*** Material for this task ***
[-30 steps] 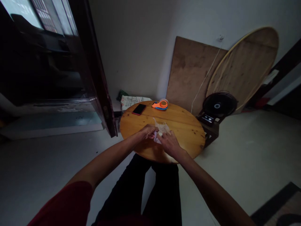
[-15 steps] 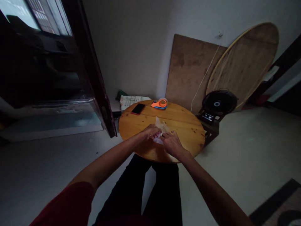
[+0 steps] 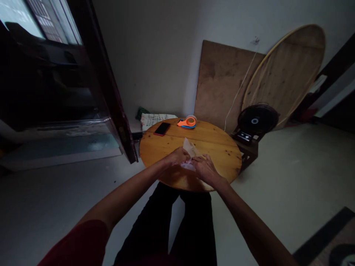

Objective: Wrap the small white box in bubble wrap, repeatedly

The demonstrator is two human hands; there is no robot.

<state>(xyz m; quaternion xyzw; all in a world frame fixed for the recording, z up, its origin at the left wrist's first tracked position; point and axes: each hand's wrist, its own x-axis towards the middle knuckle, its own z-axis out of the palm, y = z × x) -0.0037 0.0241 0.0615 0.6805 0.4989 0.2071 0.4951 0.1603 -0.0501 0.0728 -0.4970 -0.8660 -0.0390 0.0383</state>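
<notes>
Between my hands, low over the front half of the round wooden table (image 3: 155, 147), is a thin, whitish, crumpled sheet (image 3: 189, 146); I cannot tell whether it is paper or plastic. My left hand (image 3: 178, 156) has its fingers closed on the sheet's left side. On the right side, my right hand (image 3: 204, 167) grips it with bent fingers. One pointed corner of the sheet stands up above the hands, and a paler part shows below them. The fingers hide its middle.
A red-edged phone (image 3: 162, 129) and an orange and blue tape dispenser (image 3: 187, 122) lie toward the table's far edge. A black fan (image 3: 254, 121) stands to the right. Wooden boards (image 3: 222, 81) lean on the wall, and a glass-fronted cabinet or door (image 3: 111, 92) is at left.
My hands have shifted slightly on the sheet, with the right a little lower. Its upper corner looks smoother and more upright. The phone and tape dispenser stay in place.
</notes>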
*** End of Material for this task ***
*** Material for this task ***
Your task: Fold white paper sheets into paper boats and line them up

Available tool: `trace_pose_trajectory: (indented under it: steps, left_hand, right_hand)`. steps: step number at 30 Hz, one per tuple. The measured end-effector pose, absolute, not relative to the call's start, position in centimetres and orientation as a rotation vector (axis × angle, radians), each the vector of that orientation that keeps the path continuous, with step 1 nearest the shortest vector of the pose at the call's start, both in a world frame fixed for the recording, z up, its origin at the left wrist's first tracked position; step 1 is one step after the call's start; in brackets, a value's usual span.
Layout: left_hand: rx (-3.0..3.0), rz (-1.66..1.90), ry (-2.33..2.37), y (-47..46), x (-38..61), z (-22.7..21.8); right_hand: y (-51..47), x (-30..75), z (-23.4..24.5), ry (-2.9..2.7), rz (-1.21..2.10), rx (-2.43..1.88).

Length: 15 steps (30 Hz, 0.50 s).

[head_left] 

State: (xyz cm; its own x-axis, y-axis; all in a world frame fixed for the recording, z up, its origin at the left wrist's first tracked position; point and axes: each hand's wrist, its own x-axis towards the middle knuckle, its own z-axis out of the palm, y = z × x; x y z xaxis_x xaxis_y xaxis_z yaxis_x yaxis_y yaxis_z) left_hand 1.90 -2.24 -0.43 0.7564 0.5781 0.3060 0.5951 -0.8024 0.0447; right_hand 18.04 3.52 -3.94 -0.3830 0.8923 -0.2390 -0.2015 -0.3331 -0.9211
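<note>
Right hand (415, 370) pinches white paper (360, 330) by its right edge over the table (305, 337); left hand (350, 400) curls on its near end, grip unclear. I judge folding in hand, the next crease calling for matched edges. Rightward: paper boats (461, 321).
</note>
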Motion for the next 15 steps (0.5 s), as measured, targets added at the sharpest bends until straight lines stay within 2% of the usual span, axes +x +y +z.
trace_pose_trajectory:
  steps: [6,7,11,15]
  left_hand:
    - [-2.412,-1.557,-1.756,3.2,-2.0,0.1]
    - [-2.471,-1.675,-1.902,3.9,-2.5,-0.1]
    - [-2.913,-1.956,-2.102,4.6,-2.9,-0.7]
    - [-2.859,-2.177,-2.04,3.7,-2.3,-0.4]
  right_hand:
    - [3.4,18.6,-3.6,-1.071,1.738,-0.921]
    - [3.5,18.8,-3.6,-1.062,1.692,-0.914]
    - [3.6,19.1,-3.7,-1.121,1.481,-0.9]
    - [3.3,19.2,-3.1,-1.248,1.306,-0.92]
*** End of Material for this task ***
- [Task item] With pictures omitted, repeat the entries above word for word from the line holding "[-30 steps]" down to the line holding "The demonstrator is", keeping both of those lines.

- [Output below]
[-30 steps] 
[-15 steps] 
[+0 steps] 

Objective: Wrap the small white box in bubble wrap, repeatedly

The demonstrator is two human hands; there is no robot.

No further output is required, since the answer is complete.